> _THE TASK_: Look for the string "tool" in the listing below and copy every line in which it appears.

┄┄┄┄┄┄┄┄┄┄

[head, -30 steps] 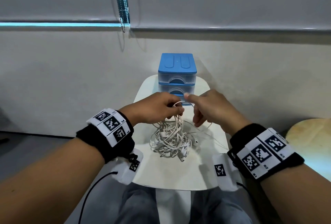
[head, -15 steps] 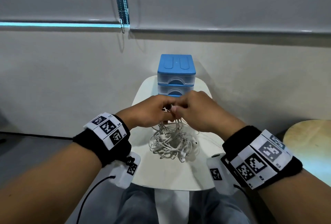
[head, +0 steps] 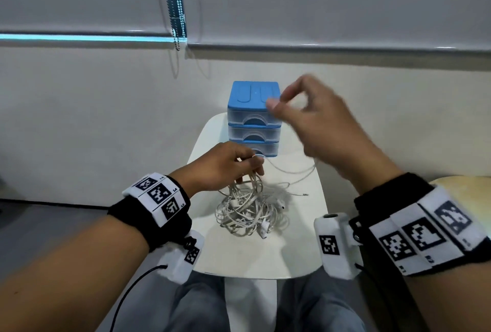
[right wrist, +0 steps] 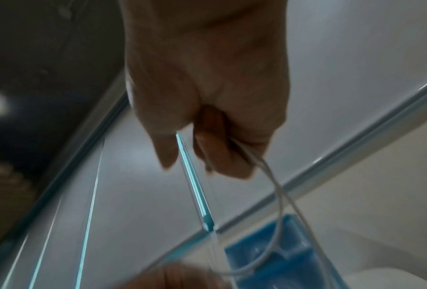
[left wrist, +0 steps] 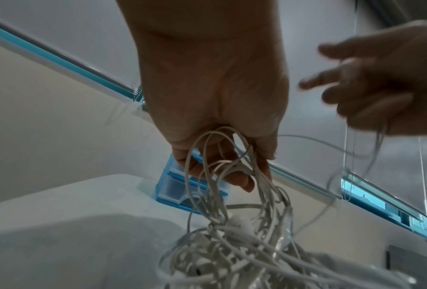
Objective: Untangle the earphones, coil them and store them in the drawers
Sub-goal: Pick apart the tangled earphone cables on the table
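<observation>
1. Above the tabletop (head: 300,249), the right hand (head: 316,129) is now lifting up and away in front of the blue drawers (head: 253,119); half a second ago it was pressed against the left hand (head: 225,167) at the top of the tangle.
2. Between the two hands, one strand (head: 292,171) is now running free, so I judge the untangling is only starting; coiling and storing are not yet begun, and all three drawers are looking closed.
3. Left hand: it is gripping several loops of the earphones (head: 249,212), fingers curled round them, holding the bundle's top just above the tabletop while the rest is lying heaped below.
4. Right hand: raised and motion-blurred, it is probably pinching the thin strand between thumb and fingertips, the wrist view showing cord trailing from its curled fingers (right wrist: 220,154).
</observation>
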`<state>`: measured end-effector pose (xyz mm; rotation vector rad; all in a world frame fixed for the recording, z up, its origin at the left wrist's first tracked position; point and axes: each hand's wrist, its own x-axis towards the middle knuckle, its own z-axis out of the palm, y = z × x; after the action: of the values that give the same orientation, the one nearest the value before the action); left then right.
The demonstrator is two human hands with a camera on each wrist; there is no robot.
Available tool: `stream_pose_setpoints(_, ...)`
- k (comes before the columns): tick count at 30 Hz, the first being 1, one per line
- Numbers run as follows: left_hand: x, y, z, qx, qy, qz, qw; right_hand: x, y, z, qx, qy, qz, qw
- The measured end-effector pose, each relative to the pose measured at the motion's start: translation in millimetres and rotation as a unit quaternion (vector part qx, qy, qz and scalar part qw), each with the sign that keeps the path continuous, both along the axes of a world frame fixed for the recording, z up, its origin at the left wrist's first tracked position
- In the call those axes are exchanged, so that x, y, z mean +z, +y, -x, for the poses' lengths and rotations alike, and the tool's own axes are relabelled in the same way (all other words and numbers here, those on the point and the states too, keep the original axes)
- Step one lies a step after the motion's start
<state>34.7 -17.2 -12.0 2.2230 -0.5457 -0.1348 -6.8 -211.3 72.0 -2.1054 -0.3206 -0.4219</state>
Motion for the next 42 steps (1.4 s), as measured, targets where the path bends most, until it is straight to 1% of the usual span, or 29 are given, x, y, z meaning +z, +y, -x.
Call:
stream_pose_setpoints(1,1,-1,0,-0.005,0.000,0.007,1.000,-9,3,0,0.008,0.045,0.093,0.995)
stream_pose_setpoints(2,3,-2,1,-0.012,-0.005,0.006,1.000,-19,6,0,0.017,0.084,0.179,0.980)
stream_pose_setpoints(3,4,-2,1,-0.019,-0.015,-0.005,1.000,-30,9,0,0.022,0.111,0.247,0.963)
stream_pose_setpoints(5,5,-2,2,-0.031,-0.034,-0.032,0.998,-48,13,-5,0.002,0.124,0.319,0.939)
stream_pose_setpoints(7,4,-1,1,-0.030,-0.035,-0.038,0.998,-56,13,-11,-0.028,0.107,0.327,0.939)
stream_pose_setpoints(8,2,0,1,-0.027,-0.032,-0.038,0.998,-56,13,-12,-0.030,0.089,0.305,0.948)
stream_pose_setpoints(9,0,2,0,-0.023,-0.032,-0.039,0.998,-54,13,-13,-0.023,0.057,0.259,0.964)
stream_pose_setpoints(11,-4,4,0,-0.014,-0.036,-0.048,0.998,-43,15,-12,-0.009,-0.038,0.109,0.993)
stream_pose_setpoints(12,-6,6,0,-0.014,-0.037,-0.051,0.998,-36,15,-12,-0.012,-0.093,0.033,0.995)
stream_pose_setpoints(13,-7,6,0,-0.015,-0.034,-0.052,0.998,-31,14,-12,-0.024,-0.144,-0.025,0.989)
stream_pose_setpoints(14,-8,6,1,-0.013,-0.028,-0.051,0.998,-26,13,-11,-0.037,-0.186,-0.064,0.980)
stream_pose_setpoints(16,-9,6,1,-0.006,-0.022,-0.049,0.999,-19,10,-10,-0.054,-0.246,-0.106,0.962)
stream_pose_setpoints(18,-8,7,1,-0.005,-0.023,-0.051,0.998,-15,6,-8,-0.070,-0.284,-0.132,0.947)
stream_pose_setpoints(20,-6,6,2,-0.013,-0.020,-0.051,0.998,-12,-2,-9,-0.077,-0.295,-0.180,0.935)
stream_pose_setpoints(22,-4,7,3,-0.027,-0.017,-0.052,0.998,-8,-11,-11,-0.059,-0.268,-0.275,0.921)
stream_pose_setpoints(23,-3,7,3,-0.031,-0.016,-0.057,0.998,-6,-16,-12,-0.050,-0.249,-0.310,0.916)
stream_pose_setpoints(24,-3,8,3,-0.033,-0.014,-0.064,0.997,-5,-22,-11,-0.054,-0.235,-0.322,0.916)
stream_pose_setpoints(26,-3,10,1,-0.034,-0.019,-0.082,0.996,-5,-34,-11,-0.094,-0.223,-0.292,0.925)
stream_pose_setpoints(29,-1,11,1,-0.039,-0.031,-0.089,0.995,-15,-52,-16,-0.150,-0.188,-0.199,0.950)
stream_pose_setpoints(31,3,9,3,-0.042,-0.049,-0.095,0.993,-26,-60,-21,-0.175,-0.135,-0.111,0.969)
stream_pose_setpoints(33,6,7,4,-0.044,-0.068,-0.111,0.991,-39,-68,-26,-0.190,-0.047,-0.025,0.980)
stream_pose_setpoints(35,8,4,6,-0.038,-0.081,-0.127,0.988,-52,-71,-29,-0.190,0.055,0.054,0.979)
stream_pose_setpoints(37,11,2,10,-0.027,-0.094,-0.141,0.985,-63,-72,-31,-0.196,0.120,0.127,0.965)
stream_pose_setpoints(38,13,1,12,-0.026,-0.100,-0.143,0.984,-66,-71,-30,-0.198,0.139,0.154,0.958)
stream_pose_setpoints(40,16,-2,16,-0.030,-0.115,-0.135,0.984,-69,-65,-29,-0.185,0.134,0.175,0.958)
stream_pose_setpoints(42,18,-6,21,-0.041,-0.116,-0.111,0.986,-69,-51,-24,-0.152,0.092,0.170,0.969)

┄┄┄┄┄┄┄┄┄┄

> _EXERCISE ANSWER_:
Available tool: `stream_pose_setpoints(_, ...)`
- In the call those axes are exchanged, so that x, y, z mean +z, +y, -x, for the poses' lengths and rotations alike, and the tool's own axes are relabelled in the same way (all other words and numbers here, those on the point and the states too, keep the original axes)

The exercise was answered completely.